It was late, but my wife and I were still up. We were turning down the wicks and extinguishing the gas lamps, settling in for the night when we heard a loud thump downstairs against our front door, followed by a gruesome wail that sounded part human, part drowning animal.

My wife was alarmed, but I told her not to panic and I lit another lantern to carry downstairs. “Stay here!” I commanded over my shoulder. It wasn’t necessary. She’d already thrown herself into the water closet and locked the door.

Down the stairs I rushed, stumbling over my slippers and wincing with every pound upon the door. They weren’t the ordinary knockings of a late-night visitor, or the frantic beating of a desperate patient—a noise I knew quite well, after a career of delivering babies and attending the dying.

Instead it was a low, dull thud repeated without rhythm, and the cry came with it again.

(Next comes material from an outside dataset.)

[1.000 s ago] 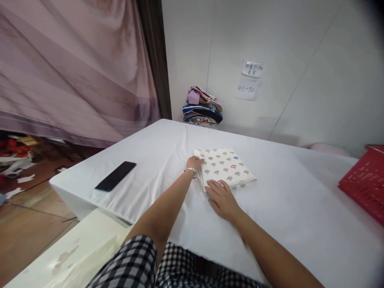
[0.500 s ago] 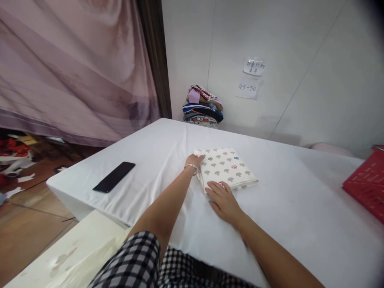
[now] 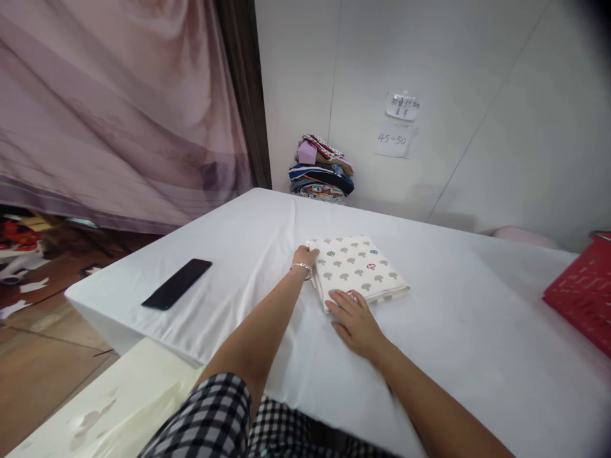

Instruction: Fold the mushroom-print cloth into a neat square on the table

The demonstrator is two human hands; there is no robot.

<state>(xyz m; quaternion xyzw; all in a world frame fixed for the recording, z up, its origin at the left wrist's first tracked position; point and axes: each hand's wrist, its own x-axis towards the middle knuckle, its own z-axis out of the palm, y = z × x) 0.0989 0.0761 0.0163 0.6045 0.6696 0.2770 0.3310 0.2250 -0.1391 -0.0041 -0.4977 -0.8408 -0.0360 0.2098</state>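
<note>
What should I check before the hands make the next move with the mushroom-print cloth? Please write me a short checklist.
1. Left hand touches the left edge of the cloth: ok.
2. Right hand rests on the near edge, close to the left corner: ok.
3. Cloth is folded and lies on the table: ok.
4. Phone and red basket are apart from the cloth: ok.
5. White table cover is smooth: not ok, creases run between phone and cloth.
6. Inner layers are even: cannot tell, they are hidden.
</note>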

I wanted to shut my ears against the bellowing yowl, but I forced myself down the corridor. And there, shadowed in the colored glass of the small-framed window, I saw a shape flinging itself heavily, repeatedly, against the front door.

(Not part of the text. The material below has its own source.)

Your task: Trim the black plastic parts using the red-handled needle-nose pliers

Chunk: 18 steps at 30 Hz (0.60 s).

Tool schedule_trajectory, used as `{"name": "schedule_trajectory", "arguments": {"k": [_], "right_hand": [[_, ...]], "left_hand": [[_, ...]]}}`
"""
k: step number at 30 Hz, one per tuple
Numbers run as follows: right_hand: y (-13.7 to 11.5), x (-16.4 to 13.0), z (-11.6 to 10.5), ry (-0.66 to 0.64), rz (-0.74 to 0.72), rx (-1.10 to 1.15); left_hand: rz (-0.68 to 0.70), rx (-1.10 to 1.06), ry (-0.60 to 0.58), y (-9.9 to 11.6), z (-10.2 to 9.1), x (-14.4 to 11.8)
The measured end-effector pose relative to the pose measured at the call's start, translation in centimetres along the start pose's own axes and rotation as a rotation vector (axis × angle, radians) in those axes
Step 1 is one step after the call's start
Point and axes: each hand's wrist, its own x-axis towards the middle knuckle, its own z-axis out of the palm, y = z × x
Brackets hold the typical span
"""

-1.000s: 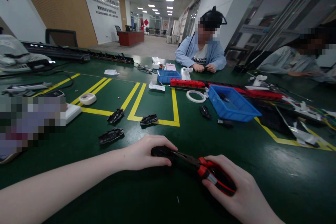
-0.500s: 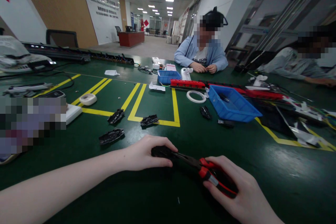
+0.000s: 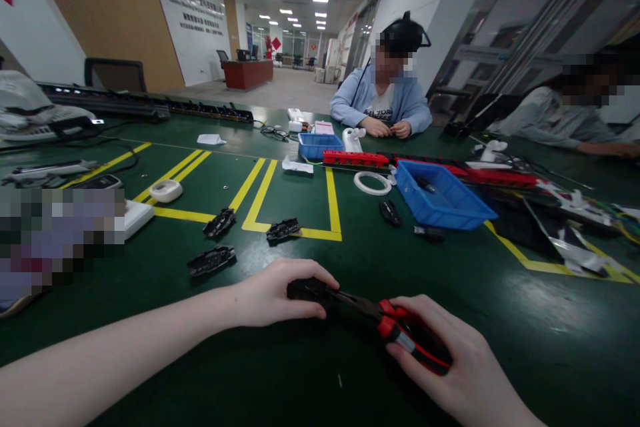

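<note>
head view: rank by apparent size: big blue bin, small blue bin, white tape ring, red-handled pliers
1. big blue bin
2. red-handled pliers, though nearness to the camera inflates them
3. small blue bin and white tape ring look alike; unranked

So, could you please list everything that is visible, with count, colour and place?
pliers: 1, red-black handles, in right hand
black part: 1, under left hand, at plier tips
loose black parts: 3, left-centre table
large bin: 1, blue, right-centre
small bin: 1, blue, far centre
tape ring: 1, white, beside large bin
table: green, yellow lines
people: 2, far side
left hand: on part
right hand: gripping pliers
</note>
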Motion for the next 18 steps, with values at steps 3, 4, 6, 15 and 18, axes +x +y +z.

I froze, reconsidering my decision to answer. Whatever struggled on the other side couldn’t be human, could it? But then I heard one word and my resolve quickened.

“Help.”

A woman’s voice. Garbled, even in that single syllable. But recognizable.

“Help us,” she tried again, and I rushed toward the door.

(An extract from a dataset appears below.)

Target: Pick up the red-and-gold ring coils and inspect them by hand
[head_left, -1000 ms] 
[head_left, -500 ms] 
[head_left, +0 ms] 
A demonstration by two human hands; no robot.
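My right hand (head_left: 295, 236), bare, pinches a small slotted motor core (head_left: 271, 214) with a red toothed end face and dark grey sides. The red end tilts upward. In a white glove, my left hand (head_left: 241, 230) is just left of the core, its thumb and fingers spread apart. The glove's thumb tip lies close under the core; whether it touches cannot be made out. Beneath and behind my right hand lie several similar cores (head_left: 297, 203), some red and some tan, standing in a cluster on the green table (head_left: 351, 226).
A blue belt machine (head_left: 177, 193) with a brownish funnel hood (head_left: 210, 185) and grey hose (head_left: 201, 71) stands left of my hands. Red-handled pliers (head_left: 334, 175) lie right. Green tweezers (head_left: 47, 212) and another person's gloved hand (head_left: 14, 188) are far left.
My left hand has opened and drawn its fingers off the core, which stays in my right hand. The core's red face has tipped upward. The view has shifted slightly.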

I flung it open and held up my lantern. There she was, Abigail Borden—for all that I scarcely recognized her. How long had it been since I’d seen her? This change could not have dropped upon her overnight. What kind of failure was I as a physician and neighbor that this ghastly transformation had eluded me?

Her skin looked like that of a waterlogged corpse, doughy and far too white. She seemed swollen, and her hair was wild around her shoulders, falling down her back in seaweed tangles.

I croaked at her, “Mrs. Borden!” though there was no good reason I shouldn’t have used her first name. I’d known her as “Abigail” for years, but this did not seem like her, for all that I knew it must be. I wanted to impose some distance between myself and this woman. Something was wrong. Any fool could see it. Even me.

I stammered again, “Mrs. Borden—what on earth is the matter?”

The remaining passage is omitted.